» Task directions
Please copy each line of the records below that holds the word "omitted".

» Dataset records
Start of Block

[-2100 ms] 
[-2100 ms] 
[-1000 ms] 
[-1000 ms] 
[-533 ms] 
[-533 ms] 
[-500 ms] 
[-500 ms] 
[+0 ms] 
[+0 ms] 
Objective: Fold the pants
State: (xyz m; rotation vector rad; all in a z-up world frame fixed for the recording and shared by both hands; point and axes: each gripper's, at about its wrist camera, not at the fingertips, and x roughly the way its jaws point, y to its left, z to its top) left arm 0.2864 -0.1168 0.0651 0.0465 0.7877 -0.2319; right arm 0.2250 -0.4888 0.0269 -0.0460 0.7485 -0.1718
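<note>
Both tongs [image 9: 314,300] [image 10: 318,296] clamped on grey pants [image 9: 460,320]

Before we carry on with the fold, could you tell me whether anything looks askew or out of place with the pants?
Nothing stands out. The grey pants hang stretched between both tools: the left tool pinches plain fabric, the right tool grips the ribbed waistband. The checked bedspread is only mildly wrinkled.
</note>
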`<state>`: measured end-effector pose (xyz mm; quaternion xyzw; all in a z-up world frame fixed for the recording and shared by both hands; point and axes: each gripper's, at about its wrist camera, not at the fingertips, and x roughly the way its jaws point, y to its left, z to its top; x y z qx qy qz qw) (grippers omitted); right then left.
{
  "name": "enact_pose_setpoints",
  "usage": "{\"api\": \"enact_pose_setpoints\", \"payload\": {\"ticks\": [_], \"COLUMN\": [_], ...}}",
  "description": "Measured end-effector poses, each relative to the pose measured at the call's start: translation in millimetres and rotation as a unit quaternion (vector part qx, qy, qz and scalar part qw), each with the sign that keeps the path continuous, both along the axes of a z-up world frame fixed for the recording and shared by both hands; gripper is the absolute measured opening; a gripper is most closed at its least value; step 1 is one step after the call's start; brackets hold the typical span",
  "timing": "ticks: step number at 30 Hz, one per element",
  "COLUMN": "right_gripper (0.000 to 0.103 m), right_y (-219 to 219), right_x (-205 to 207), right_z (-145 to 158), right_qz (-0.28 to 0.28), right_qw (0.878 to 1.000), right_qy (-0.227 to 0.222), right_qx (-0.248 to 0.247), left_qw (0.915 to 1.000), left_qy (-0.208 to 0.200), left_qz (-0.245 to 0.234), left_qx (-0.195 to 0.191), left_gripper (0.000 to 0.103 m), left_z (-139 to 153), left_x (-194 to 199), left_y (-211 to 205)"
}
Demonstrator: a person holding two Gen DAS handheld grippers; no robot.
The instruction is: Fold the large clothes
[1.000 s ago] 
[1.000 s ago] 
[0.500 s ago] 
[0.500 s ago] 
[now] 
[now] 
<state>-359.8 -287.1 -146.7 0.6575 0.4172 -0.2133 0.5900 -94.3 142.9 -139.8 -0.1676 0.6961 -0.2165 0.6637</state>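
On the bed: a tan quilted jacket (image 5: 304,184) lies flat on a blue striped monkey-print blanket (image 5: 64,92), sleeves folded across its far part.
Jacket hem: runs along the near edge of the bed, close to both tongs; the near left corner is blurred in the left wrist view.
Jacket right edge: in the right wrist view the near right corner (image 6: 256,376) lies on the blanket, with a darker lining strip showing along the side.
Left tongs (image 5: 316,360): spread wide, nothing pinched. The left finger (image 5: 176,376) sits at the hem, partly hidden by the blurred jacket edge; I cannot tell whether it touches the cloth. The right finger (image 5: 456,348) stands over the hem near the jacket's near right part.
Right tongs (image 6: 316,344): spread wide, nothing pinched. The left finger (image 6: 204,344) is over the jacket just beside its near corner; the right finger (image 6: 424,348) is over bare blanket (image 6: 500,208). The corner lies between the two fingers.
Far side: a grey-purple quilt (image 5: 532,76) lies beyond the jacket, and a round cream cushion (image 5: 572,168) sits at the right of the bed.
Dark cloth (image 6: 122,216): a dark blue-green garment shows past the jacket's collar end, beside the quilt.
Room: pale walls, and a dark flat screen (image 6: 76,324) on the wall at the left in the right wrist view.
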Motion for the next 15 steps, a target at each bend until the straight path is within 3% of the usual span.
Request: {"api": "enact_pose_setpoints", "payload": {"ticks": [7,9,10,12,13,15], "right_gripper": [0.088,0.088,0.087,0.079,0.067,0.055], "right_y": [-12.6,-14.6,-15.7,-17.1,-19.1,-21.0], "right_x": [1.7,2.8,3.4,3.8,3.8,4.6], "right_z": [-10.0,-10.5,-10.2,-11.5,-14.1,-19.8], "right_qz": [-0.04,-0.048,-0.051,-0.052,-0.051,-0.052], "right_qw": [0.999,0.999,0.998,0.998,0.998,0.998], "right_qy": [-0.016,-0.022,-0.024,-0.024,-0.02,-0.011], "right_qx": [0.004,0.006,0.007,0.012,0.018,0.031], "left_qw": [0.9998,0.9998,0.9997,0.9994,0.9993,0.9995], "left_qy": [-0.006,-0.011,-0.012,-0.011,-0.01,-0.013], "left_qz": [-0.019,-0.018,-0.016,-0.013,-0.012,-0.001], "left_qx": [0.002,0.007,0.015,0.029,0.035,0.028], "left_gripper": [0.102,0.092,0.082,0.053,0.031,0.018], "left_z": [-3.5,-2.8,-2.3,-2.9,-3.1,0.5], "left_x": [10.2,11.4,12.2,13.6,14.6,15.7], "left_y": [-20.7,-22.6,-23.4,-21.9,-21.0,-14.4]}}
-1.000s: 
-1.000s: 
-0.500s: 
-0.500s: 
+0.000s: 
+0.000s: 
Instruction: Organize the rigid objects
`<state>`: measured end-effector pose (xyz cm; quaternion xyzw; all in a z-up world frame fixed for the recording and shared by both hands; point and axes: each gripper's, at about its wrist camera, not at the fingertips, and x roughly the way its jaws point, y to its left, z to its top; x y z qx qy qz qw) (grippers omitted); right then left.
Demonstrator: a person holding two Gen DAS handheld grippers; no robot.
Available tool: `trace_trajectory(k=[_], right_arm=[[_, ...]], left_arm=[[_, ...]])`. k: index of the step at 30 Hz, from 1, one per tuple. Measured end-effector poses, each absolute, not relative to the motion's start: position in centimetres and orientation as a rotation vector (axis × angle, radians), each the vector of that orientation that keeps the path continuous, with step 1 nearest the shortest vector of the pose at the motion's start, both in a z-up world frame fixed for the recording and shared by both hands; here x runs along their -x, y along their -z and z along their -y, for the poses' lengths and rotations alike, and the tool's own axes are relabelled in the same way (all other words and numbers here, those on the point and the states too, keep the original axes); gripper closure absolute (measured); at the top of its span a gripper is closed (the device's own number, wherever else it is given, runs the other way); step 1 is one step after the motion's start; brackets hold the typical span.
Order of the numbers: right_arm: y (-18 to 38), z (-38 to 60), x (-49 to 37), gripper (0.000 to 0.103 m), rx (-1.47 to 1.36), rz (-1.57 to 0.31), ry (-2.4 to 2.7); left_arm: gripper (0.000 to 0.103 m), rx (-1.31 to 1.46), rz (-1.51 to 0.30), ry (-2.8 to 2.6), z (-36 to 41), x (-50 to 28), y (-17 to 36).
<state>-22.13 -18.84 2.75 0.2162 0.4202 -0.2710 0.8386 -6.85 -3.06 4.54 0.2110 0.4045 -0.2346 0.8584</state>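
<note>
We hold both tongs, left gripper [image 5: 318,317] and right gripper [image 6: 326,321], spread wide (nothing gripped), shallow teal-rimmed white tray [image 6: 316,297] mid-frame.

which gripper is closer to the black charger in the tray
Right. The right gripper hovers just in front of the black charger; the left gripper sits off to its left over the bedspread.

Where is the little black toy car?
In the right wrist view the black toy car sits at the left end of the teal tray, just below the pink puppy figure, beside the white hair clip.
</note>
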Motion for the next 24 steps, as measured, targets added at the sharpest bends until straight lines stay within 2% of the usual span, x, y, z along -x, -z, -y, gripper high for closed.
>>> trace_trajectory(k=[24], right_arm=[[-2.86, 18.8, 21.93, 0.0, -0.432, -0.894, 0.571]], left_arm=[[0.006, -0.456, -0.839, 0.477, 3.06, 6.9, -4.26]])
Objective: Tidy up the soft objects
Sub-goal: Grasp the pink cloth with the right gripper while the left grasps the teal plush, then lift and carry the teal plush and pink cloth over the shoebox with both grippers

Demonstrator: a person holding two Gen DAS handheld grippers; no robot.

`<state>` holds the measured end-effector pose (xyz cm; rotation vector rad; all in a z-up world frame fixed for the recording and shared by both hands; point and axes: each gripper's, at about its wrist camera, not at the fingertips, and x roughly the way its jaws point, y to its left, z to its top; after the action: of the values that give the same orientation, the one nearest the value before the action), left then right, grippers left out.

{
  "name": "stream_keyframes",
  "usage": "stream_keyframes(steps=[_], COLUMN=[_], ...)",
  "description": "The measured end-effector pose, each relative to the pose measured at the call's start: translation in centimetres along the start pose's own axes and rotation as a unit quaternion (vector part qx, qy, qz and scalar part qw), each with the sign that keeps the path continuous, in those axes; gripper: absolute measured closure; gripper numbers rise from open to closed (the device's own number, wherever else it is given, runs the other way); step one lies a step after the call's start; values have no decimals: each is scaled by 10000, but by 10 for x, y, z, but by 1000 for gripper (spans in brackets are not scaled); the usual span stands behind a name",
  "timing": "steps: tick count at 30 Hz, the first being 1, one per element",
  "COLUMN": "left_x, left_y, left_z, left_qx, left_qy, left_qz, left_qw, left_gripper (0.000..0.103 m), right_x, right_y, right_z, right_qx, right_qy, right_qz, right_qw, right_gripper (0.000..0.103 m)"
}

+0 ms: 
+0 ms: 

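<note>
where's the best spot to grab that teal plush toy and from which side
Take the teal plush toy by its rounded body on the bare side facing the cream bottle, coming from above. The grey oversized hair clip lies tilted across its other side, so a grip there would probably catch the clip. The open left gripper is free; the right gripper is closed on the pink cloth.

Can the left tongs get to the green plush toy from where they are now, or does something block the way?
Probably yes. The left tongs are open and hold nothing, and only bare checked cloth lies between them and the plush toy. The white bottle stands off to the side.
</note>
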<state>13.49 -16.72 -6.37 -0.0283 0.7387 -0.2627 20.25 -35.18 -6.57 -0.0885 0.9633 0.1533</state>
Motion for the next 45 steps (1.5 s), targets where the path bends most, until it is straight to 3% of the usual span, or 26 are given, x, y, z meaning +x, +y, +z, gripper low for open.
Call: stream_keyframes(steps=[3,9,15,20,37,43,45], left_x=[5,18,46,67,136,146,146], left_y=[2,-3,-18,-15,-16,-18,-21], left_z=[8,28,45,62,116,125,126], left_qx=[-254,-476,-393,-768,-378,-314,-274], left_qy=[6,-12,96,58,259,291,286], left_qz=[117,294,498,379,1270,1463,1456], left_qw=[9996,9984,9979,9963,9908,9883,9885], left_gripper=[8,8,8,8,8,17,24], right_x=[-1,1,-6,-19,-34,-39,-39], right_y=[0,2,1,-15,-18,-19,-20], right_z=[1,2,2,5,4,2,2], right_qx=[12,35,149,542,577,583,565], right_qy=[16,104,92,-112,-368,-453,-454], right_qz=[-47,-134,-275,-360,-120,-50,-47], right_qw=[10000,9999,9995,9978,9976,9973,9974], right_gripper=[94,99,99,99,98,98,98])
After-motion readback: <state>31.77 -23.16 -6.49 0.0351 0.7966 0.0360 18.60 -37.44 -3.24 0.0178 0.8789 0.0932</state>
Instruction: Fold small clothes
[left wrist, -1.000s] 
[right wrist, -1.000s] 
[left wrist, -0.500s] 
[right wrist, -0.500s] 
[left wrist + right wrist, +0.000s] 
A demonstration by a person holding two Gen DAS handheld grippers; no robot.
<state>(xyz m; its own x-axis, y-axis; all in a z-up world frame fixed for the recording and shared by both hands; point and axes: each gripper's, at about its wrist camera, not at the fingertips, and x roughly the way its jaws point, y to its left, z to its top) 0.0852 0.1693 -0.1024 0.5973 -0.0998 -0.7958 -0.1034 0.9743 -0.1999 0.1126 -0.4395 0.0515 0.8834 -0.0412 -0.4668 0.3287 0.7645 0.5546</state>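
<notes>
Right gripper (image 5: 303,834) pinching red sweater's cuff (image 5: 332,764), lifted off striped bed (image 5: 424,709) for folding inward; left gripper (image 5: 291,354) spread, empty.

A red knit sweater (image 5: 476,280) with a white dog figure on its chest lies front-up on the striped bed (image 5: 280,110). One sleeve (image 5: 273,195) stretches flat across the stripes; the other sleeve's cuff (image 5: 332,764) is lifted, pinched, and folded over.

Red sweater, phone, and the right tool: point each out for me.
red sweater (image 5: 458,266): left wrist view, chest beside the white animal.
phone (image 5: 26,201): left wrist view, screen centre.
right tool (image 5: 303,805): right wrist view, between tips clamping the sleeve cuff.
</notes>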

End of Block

» Answer to this problem
`<state>`: measured end-effector pose (xyz mm; quaternion xyzw; all in a z-up world frame fixed for the recording and shared by both hands; point and axes: each gripper's, at about its wrist camera, not at the fingertips, and x roughly the way its jaws point, y to its left, z to its top; x y z qx qy qz qw) (grippers omitted); right then left.
`<state>`: measured end-effector pose (xyz cm; quaternion xyzw; all in a z-up world frame fixed for the recording and shared by both hands; point and axes: each gripper's, at about its wrist camera, not at the fingertips, and x roughly the way its jaws point, y to its left, z to its top; x y z qx qy qz qw) (grippers omitted); right then left.

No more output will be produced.